Ni bien se enteró sobre la existencia de un nuevo curso de Coaching que se dictará en la Facultad de Filosofía y Letras de la UNCuyo, Patricia eligió sumarse entre el alumnado y seguir aprendiendo todo lo que esta disciplina ofrece en la actualidad para los educadores.

Tal como sucedió con el deporte, el arte, la política y el ámbito empresarial, el coaching (que se define como la acción de entrenar, dirigir e instruir a una persona o grupo para desarrollar su potencial y ayudarle a lograr sus objetivos) se "coló" recientemente al terreno educativo, donde las necesidades son tan variadas como la realidad de cada colegio.

Falta de incentivo de los niños al momento de aprender, problemas de conducta, repitencia, escasa participación de los padres en el proceso de aprendizaje y hasta hechos de violencia son sólo una parte de los inconvenientes que educadores mendocinos se ven obligados a resolver día a día.

Frente esto, en los últimos años el coaching educativo se ha transformado en la clave que ayuda a resolver conflictos en el espacio escolar.

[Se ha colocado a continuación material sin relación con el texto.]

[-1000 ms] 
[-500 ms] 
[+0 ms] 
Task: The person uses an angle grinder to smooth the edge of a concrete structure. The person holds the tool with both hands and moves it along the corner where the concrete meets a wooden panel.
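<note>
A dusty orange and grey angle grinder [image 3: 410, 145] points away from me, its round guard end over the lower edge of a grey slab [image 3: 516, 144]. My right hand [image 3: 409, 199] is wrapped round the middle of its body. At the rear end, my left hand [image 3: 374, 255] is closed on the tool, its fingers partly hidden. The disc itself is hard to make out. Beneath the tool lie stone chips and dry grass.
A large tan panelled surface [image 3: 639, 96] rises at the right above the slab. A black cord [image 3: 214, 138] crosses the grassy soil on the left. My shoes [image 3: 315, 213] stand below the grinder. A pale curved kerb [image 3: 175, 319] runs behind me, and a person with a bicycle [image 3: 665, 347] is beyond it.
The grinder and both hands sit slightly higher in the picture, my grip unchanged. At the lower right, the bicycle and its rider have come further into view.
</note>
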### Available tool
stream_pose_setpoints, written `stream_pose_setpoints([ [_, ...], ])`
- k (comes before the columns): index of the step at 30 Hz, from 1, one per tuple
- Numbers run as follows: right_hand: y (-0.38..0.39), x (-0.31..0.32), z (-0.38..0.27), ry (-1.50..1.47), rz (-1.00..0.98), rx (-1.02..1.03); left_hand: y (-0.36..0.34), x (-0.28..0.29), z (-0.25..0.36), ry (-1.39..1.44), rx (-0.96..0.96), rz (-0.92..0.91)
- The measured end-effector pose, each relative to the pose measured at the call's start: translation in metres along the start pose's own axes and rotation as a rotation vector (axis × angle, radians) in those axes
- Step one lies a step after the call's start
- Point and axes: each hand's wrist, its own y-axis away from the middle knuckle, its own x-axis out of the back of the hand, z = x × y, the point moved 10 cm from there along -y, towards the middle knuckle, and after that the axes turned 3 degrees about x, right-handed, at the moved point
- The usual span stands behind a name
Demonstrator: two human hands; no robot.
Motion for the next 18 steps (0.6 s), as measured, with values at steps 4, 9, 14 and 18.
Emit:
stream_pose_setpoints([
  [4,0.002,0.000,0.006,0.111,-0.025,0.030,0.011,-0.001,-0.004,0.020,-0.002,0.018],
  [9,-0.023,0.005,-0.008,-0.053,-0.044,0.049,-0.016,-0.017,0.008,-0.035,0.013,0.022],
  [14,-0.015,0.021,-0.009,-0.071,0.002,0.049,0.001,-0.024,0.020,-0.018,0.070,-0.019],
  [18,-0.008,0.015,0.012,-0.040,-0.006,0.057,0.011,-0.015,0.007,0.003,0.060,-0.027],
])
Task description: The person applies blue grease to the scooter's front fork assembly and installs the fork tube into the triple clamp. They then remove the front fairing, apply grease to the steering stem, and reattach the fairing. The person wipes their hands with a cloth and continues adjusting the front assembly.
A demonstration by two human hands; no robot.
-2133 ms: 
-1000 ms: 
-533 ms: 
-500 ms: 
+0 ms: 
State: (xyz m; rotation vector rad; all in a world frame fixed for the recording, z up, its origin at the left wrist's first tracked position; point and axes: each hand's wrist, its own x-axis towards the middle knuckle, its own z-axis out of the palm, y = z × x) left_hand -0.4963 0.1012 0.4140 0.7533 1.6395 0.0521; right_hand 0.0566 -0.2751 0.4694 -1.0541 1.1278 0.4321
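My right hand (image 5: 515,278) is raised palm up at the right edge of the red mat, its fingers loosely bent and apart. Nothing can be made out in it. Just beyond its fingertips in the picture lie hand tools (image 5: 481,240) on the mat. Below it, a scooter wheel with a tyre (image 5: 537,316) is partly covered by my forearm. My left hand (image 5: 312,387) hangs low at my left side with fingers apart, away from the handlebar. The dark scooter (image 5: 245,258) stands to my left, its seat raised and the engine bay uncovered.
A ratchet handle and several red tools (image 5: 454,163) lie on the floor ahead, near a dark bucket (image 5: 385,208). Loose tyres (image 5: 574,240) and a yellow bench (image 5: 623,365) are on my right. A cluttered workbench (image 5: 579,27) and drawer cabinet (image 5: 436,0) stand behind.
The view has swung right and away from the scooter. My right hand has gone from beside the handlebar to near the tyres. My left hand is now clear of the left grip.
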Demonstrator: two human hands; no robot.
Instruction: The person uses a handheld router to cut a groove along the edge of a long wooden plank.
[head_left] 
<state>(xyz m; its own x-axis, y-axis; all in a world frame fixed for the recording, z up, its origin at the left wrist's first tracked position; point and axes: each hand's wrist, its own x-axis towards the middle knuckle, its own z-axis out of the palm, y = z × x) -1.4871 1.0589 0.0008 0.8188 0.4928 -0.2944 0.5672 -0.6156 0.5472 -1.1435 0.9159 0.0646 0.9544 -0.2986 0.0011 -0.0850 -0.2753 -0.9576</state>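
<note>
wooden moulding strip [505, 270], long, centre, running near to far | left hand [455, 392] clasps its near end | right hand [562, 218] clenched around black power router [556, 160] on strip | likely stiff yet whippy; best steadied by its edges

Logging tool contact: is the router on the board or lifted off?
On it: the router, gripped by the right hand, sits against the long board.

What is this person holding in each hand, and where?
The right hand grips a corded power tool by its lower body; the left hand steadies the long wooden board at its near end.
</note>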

Mendoza no está ajena a este fenómeno y de hecho los maestros ya han comenzado a interiorizarse acerca de la disciplina para mejorar sus competencias comunicacionales y luego volcar lo aprendido en las aulas.

Además de conocer en detalle qué significa ser un coach profesional, Mónica Monetti es psicóloga, psicoanalista y especialista en Recursos Humanos y Análisis Organizacional. De acuerdo a su experiencia en Buenos Aires, la experta da cuenta de que el coaching permite "ampliar nuestra observación del mundo y a partir de allí trabajar modelos mentales para agilizar el diálogo interno".

Desde el punto de vista psicológico, se trata de 'remover' los obstáculos internos y permitir que las personas se animen a lograr metas concretas. En la educación, analiza Monetti, hay numerosas dificultades que pueden ser resueltas si hay una genuina intención de mejorar uno mismo y sembrar los resultados en el entorno. Justamente, el desafío de los maestros y profesores de la provincia es grande, ya que además de estar frente al aula, ellos deben interactuar con los padres y con los directivos.

"Están sometidos a un nivel muy alto de estrés. En este sentido, el coaching les brinda herramientas de acción para mejorar la calidad de la enseñanza por un lado y sentirse mejor ellos al momento de afrontar las distintas situaciones que se van generando", dice la especialista que a fines de abril visitará Mendoza. 

Clases más entretenidas

Las dinámicas grupales aparecen en este universo como un medio eficaz destinado a acercar a los docentes a sus alumnos e incluso a éstos entre sí. Patricia, que en la actualidad es maestra de sexto y séptimo de la escuela Petrona Guiñazú de Burgoa, ubicado en Las Tortugas (Godoy Cruz), cuenta que hace tiempo, luego de realizar el primero de una serie de cursos para convertirse en coach (líder) su manera de enseñar empezó a ser más ágil y por lo tanto, sus alumnos incorporaron los saberes de una manera mucho más predispuesta.

Apelando a los juegos y a los trabajos grupales para fijar reglas claras e impartir la enseñanza, la docente comprendió que de este modo su propio aprendizaje se traduciría en calidad, puesto que los niños comenzaron a ser los propios protagonistas del cambio.

Las mejoras, no sólo estuvieron ligadas a lo pedagógico. "La convivencia mejoró muchísimo con sólo modificar algunos aspectos. Si uno comienza cambiando la actitud, eso luego se va reflejado en los niños", reflexiona conforme Patricia.